What you will do: Each time a line of the listing holds "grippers", copy that line.
************
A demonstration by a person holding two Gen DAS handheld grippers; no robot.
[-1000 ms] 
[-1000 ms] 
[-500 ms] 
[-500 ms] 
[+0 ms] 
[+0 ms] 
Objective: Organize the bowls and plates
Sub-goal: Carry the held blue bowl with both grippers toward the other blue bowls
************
Response area:
A demonstration by a person holding two Gen DAS handheld grippers; no robot.
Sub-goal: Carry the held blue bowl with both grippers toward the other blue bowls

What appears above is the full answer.